Work item> Every line below from the one with "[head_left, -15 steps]" through the one with "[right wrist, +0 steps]" should be retyped exactly, both ends included; no other lines and no pictures.

--------

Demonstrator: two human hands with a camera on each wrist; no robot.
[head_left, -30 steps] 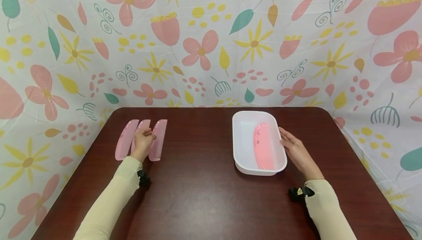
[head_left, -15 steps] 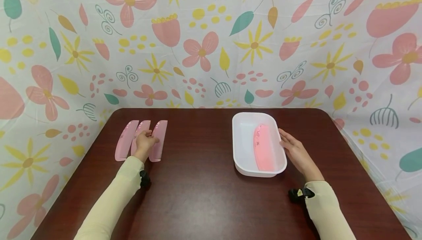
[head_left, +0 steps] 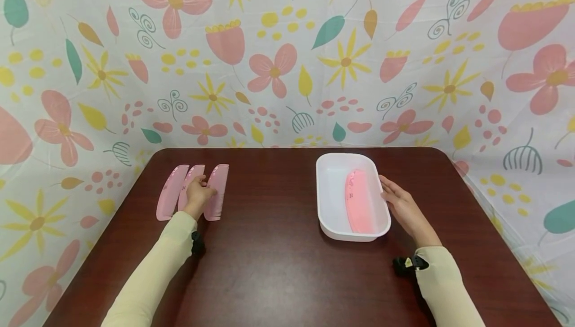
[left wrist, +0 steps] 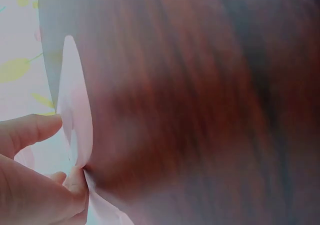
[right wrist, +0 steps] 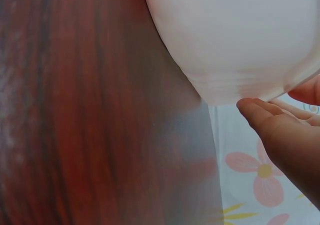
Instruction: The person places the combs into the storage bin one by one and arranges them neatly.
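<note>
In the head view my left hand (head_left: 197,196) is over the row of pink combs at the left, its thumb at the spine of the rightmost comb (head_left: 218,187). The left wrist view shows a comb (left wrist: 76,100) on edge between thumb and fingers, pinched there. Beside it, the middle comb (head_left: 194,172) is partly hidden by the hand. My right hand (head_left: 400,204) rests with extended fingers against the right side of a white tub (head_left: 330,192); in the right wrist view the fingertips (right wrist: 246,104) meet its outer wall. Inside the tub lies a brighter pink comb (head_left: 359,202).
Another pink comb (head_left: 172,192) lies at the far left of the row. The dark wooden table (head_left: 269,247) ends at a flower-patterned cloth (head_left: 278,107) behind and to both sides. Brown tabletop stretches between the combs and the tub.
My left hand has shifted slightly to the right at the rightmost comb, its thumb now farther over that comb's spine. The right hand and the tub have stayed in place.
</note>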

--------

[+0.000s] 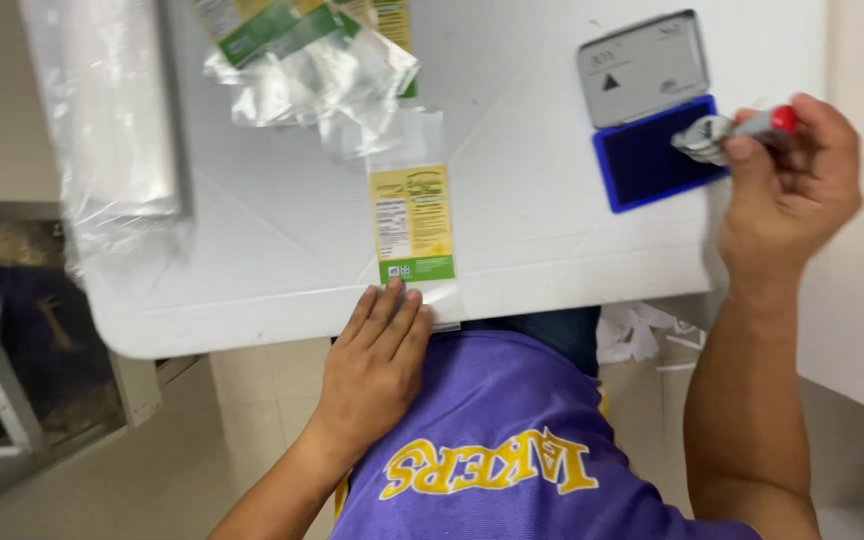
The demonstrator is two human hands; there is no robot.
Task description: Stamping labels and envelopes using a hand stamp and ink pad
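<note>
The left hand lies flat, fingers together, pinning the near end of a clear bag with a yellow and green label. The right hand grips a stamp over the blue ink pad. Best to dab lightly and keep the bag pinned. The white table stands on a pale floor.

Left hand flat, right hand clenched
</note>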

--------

Response to the exercise>
[head_left, -15 steps] 
[head_left, +0 steps] 
[left wrist, +0 steps] 
[right wrist, +0 steps] 

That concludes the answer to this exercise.